Scan the entries and state how many lines contain "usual". Write no other text.

|---|

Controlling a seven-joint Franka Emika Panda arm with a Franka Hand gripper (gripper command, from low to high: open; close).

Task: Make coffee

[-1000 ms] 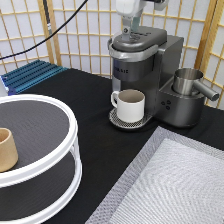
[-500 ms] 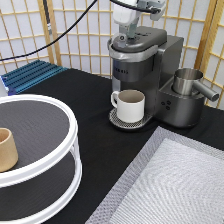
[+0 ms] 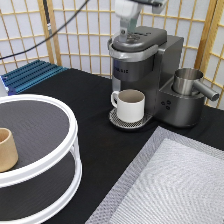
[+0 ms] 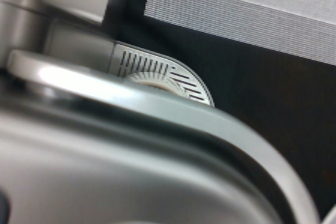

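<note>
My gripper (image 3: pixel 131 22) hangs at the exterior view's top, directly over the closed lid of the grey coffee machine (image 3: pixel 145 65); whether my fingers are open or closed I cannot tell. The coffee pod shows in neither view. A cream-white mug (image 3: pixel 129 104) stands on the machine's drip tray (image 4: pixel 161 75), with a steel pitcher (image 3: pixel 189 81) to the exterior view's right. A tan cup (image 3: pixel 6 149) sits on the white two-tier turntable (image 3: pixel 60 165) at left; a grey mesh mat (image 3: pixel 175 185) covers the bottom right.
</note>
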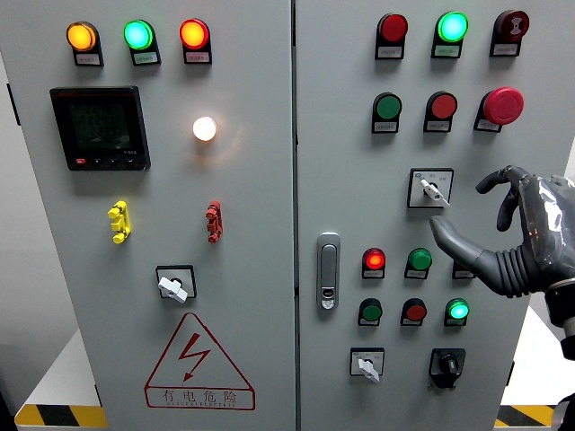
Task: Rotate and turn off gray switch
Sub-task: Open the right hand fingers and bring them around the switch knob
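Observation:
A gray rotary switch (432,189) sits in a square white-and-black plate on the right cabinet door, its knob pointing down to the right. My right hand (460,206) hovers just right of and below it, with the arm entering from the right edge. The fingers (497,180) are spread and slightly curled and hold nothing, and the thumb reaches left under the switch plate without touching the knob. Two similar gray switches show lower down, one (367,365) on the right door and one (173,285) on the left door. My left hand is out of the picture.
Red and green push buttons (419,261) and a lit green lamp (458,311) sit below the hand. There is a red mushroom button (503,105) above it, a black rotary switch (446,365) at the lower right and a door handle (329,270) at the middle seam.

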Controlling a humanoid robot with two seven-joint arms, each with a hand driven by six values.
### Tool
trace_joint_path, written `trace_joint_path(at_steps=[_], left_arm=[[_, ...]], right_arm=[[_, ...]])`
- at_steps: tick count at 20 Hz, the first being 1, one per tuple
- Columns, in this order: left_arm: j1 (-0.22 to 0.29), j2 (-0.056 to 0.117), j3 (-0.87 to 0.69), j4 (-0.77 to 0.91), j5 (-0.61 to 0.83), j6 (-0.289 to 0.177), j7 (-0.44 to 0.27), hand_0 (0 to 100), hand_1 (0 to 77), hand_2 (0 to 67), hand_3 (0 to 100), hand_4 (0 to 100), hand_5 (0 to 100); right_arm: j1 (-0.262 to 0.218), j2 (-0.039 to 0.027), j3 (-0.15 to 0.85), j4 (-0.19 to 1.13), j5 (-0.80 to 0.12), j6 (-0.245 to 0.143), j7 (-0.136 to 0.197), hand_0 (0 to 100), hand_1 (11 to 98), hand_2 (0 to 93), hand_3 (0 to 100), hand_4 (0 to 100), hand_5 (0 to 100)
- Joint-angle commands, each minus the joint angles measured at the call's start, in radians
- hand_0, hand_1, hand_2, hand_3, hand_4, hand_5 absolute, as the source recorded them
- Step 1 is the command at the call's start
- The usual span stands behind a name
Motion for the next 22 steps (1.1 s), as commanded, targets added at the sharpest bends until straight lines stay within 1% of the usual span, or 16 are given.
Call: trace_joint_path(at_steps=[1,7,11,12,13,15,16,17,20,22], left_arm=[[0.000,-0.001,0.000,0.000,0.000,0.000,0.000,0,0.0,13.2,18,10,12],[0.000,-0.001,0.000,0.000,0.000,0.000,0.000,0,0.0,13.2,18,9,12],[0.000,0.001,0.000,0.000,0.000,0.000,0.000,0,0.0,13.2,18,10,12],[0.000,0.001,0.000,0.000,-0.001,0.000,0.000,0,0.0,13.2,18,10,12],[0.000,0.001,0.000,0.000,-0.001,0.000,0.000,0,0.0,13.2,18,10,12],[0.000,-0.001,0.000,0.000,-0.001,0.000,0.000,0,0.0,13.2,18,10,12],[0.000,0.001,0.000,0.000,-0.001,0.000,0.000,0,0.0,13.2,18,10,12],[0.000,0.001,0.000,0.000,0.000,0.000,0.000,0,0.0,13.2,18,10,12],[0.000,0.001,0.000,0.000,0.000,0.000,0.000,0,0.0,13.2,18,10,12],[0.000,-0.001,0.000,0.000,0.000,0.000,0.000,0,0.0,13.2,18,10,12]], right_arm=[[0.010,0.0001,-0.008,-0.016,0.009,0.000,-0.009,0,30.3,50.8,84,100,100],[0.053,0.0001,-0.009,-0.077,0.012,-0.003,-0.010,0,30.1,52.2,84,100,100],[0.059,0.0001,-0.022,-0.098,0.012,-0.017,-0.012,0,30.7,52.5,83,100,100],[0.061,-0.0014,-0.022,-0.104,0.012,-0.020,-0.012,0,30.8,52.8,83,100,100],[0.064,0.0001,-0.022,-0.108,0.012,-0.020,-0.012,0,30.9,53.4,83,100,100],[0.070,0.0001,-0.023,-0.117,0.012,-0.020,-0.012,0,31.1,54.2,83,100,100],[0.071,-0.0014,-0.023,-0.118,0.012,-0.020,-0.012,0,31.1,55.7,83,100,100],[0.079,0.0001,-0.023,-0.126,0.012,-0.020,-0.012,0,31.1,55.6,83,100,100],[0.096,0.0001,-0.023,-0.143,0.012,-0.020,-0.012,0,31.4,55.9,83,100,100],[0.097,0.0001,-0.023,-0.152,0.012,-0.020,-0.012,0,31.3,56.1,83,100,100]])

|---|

** Completed task **
2